**Problem details**
Each line below containing the word "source" needs to be shown.

Saved data entries
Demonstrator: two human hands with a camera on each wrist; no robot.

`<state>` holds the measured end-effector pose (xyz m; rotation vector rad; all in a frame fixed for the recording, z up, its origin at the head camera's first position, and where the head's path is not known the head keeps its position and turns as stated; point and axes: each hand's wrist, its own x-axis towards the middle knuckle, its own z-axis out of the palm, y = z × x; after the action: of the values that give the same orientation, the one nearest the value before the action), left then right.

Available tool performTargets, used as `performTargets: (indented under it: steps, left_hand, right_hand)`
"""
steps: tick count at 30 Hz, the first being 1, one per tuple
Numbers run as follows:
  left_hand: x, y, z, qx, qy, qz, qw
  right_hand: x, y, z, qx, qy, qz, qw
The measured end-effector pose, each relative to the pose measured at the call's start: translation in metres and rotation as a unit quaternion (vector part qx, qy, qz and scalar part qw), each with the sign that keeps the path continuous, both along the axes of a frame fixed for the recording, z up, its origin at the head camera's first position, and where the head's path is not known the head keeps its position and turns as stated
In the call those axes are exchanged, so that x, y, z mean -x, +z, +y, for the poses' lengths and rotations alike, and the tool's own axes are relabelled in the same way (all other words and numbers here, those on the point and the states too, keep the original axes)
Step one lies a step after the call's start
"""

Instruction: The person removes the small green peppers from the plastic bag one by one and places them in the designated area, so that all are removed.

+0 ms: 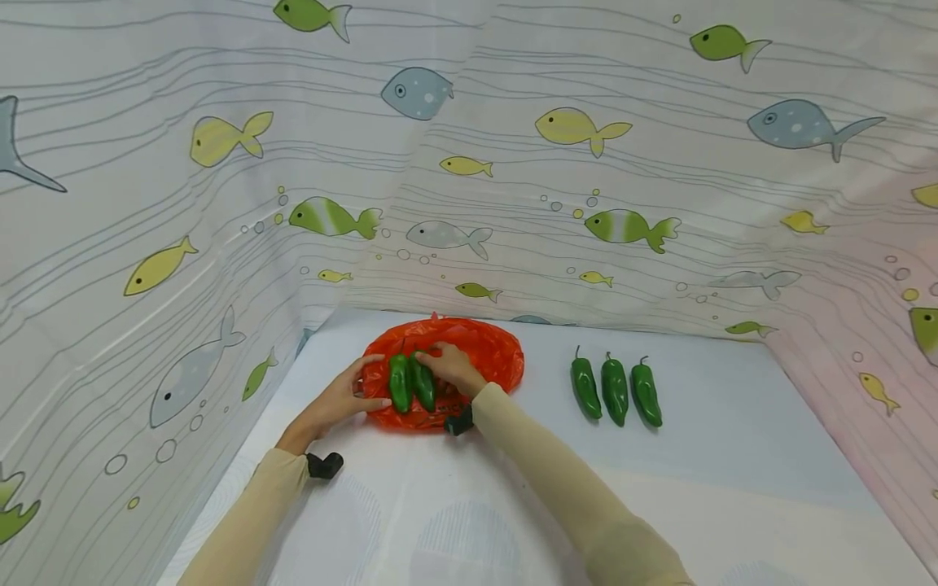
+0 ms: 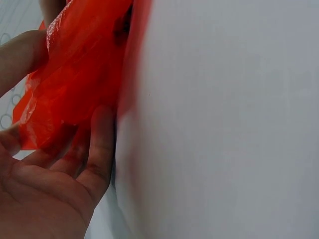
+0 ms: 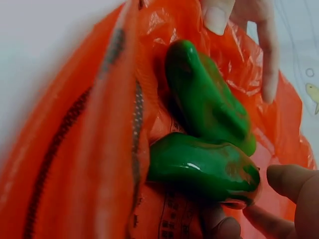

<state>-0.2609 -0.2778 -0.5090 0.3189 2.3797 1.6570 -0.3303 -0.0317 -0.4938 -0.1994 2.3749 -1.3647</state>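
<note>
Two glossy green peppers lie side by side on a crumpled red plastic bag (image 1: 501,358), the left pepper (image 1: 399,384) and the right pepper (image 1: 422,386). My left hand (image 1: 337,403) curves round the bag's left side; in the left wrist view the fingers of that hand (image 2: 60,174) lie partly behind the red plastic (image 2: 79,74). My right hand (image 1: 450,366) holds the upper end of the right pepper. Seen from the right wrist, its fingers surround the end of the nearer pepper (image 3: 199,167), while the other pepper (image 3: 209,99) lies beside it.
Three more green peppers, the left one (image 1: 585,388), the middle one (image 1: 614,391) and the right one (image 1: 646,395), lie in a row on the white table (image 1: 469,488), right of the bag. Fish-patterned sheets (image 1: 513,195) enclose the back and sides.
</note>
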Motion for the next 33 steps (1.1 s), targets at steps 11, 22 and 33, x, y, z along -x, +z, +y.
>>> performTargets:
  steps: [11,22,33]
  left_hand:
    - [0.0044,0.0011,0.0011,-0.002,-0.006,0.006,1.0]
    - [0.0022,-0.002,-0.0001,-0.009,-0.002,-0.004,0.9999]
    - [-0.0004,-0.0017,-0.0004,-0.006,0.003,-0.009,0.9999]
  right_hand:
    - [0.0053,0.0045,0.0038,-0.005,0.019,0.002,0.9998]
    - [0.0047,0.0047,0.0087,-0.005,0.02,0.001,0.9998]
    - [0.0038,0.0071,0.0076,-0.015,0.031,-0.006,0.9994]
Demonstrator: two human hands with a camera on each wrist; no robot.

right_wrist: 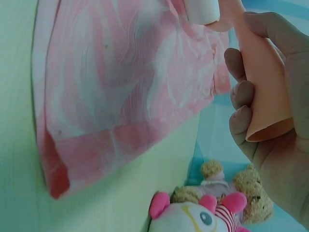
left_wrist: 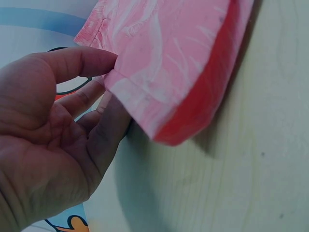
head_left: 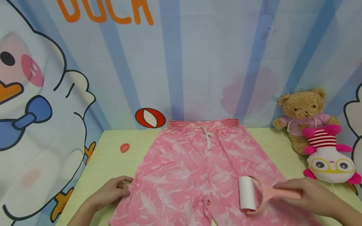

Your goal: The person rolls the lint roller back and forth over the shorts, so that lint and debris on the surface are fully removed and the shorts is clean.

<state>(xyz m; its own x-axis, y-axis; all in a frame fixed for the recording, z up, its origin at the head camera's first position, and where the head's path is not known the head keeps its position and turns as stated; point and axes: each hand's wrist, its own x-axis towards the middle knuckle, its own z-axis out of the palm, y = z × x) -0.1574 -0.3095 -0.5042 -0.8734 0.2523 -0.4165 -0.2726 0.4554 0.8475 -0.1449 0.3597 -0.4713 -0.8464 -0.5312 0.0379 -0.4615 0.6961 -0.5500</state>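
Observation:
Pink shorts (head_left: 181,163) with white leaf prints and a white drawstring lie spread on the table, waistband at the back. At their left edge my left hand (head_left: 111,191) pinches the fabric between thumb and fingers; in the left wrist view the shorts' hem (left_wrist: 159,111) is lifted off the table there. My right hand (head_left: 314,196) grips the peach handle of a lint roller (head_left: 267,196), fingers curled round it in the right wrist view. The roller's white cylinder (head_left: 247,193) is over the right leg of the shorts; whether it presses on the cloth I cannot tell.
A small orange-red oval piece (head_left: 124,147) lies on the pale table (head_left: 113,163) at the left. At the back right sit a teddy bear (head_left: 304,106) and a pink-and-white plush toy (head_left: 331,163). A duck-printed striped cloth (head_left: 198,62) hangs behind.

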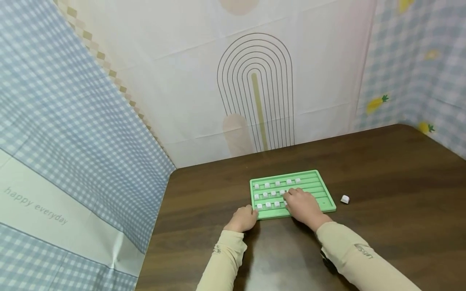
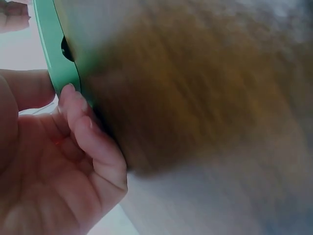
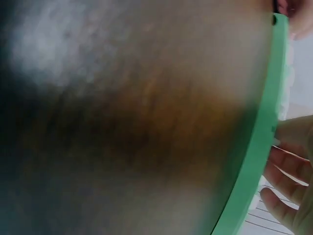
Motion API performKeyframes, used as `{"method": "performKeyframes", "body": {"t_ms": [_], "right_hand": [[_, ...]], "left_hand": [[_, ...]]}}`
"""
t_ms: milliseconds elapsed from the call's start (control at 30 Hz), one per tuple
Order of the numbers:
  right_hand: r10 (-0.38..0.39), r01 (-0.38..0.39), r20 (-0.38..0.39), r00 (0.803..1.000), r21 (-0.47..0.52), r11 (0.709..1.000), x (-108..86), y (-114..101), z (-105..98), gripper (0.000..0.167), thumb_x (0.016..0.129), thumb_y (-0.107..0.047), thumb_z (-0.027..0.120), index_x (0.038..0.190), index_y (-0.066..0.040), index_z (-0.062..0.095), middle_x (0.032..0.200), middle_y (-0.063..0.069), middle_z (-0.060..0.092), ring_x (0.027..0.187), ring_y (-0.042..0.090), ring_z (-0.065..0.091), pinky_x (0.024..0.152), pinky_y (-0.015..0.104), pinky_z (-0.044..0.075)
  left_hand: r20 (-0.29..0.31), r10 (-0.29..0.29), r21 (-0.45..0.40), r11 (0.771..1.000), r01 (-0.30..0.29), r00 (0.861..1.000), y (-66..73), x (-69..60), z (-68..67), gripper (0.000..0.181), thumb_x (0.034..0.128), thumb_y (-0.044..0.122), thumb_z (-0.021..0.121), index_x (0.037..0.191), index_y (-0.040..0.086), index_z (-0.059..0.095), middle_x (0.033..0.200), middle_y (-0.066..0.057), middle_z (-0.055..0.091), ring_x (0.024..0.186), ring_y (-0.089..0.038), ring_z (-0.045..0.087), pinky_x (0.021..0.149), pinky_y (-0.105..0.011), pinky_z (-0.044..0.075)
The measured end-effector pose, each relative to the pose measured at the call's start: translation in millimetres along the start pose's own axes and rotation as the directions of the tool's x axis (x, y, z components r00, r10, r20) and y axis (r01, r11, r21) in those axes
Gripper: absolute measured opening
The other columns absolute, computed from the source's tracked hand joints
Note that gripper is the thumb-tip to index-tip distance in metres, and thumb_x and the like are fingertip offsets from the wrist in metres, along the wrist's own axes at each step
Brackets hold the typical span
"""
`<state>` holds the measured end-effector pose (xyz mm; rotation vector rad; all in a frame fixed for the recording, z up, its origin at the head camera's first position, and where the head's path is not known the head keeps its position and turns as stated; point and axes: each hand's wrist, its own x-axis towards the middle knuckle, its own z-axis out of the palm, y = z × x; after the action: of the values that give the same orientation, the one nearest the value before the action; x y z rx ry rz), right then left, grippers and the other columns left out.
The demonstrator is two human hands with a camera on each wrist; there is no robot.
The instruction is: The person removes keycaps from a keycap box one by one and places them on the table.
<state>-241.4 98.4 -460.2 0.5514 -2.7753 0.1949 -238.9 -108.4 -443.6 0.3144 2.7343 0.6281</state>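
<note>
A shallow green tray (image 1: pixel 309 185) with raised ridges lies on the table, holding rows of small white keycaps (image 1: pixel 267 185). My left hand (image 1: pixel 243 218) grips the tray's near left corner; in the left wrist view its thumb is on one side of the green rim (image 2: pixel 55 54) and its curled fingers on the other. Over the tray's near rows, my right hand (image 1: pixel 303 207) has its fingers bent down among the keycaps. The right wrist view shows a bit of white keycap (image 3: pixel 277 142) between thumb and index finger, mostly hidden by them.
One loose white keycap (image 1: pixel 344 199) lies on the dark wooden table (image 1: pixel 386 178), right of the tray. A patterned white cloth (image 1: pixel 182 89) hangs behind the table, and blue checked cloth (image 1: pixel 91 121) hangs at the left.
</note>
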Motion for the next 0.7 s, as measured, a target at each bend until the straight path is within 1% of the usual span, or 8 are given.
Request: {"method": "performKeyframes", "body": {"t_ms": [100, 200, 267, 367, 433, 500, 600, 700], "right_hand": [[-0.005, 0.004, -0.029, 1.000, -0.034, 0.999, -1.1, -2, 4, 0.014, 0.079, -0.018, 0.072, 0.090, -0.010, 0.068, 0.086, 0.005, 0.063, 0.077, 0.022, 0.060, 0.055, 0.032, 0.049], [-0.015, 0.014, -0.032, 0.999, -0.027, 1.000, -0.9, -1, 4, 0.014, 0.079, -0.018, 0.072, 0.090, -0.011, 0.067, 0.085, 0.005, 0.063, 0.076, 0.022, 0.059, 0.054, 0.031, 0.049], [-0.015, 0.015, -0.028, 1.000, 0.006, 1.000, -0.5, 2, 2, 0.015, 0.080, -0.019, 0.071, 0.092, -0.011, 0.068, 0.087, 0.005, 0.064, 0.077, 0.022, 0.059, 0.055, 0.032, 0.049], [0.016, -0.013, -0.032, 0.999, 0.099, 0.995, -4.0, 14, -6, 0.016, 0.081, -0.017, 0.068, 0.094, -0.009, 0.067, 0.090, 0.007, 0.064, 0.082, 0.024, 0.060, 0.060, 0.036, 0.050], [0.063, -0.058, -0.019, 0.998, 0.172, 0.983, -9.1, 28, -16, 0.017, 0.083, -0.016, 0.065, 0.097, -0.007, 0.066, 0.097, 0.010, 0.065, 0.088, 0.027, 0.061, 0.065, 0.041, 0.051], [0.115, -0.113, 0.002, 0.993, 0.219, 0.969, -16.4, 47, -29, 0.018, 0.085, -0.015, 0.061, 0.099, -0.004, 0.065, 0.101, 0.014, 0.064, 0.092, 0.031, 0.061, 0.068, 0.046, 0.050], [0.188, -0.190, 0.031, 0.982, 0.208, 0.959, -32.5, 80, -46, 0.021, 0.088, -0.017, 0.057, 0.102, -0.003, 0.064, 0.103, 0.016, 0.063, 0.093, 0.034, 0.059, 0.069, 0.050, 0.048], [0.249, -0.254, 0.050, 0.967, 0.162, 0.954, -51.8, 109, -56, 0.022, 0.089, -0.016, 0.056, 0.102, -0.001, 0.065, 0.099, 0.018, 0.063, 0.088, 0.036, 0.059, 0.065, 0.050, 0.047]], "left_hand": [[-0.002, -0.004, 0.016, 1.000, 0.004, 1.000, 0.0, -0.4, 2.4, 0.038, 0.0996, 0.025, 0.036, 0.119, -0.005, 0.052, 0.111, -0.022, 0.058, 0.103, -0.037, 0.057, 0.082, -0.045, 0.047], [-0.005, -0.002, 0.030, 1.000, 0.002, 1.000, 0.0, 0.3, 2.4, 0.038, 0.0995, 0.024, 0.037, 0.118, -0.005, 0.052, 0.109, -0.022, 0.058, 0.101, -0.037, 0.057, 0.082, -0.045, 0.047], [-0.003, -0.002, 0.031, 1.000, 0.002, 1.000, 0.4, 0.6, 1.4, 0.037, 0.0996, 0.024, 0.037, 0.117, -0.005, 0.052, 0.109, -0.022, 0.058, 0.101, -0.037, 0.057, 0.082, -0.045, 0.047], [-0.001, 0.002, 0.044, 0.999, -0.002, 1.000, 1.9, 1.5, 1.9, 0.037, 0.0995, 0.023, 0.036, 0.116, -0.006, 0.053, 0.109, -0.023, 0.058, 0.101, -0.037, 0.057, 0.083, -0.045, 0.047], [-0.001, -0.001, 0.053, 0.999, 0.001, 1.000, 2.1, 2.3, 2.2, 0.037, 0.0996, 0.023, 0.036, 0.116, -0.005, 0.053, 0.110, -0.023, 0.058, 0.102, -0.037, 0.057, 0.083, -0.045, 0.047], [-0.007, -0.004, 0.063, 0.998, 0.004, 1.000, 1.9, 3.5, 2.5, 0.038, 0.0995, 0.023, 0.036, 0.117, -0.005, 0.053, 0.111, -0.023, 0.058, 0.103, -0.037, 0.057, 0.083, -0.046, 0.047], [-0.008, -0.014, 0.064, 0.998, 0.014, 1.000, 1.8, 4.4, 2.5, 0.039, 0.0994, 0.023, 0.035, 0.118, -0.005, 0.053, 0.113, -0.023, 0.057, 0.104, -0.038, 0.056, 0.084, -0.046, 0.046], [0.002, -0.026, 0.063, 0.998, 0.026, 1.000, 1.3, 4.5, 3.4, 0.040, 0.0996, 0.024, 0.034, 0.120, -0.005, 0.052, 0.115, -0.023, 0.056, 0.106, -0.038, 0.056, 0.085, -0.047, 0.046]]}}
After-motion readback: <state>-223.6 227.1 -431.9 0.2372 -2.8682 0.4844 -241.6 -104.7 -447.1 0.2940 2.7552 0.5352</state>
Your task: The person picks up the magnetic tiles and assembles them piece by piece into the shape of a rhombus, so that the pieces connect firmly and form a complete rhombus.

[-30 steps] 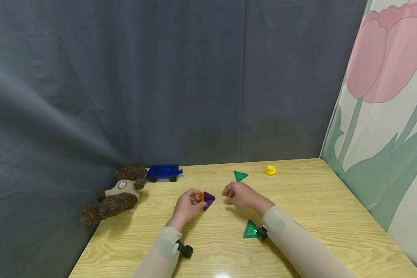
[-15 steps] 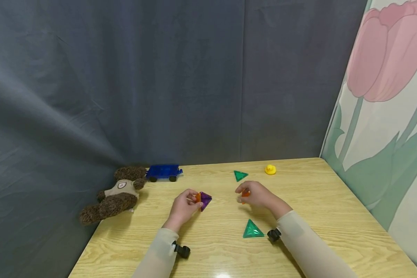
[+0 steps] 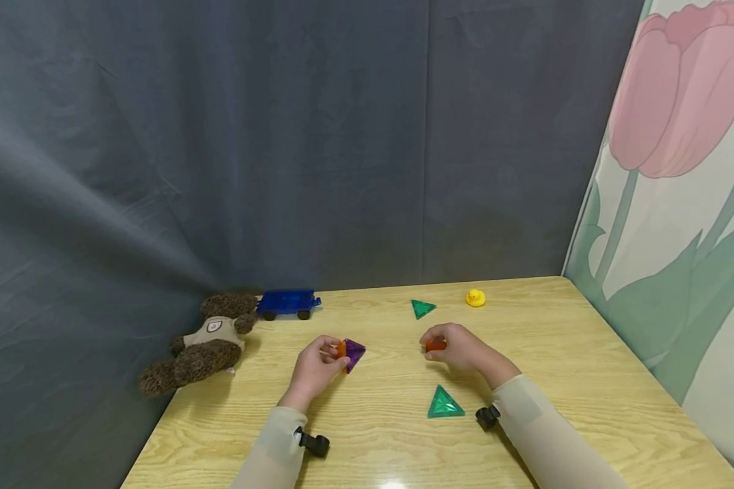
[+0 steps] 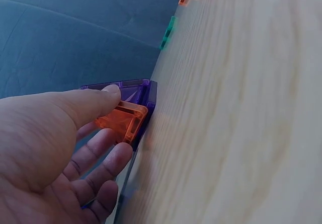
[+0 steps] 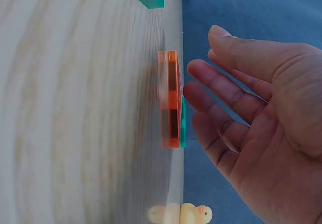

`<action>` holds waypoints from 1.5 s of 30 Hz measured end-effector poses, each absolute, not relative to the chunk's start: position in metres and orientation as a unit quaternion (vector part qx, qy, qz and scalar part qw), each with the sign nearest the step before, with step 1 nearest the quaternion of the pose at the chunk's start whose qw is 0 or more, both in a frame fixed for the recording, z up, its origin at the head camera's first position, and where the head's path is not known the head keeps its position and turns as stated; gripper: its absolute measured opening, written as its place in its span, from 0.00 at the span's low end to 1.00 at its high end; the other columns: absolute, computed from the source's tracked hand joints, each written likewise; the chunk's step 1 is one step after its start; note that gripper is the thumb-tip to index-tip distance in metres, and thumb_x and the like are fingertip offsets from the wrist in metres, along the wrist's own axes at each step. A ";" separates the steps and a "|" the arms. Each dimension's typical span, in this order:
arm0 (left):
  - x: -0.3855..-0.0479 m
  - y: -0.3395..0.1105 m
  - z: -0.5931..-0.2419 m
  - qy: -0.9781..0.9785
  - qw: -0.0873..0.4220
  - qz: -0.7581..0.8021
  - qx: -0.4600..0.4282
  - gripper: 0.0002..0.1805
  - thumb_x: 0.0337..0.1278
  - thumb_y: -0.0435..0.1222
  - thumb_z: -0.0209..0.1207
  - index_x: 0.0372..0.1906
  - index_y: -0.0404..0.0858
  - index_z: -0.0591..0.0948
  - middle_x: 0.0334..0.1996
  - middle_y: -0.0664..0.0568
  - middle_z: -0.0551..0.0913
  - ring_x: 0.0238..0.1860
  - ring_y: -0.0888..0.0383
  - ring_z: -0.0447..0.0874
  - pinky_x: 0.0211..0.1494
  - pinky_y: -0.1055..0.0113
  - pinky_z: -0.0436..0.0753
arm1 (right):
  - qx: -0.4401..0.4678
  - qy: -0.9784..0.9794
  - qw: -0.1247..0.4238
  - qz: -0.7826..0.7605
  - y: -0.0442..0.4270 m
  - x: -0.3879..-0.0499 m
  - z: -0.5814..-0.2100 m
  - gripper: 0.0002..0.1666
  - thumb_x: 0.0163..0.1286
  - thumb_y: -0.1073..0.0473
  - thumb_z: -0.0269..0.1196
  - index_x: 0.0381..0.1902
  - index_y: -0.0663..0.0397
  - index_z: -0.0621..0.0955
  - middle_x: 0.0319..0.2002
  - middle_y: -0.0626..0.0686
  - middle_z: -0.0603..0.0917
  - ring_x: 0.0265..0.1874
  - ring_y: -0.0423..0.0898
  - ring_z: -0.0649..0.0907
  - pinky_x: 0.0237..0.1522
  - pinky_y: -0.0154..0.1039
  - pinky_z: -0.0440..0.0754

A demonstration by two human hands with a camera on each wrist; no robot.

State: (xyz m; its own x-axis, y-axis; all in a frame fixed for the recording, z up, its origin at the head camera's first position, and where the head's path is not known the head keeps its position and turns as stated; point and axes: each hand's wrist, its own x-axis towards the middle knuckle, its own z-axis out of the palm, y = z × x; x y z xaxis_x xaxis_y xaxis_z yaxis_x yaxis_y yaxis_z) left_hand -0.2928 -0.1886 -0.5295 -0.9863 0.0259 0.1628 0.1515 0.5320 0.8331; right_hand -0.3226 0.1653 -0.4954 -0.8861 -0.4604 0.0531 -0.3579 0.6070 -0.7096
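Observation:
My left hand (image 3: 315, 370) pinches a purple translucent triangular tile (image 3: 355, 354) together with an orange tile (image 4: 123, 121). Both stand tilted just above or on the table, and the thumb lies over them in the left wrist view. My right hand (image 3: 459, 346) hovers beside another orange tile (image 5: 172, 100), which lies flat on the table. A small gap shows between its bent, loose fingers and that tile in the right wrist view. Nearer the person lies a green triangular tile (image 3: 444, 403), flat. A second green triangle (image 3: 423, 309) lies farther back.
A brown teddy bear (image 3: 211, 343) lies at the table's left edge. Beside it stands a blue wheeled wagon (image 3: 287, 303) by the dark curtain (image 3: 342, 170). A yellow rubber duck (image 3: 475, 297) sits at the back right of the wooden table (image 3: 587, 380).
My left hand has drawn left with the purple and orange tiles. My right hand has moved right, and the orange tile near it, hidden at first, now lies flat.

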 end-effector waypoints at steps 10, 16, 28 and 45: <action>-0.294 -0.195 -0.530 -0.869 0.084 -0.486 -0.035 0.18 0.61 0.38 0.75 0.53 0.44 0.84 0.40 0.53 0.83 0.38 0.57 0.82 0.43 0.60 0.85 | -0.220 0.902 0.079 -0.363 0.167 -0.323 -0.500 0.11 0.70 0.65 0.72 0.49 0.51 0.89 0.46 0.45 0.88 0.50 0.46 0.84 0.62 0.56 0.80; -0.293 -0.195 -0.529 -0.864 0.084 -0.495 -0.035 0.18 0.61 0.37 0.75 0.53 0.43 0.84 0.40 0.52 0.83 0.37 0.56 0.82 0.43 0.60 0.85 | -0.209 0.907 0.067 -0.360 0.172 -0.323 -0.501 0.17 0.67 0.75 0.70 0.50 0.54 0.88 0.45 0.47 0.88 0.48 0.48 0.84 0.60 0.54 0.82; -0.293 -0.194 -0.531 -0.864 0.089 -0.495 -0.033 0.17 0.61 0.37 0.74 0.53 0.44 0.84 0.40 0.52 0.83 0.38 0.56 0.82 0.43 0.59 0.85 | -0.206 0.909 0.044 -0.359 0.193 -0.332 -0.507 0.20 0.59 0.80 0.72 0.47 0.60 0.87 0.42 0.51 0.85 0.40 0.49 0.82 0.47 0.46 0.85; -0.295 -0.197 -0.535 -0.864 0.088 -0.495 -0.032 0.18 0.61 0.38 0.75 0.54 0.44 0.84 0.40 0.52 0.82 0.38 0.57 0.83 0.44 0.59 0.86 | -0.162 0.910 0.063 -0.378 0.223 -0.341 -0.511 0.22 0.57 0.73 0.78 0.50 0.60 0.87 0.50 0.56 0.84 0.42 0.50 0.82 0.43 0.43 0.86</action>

**Result**
The other columns absolute, computed from the source's tracked hand joints
`<action>` holds waypoints from 1.5 s of 30 Hz measured end-effector poses, each absolute, not relative to the chunk's start: position in metres and orientation as a unit quaternion (vector part qx, qy, qz and scalar part qw), each with the sign nearest the step before, with step 1 nearest the quaternion of the pose at the chunk's start whose qw is 0 or more, both in a frame fixed for the recording, z up, its origin at the head camera's first position, and where the head's path is not known the head keeps its position and turns as stated; gripper: its absolute measured opening, written as its place in its span, from 0.00 at the span's low end to 1.00 at its high end; the other columns: absolute, computed from the source's tracked hand joints, each written likewise; the chunk's step 1 is one step after its start; note that gripper is the thumb-tip to index-tip distance in metres, and thumb_x and the like are fingertip offsets from the wrist in metres, along the wrist's own axes at each step. A ";" separates the steps and a "|" the arms. Each dimension's typical span, in this order:

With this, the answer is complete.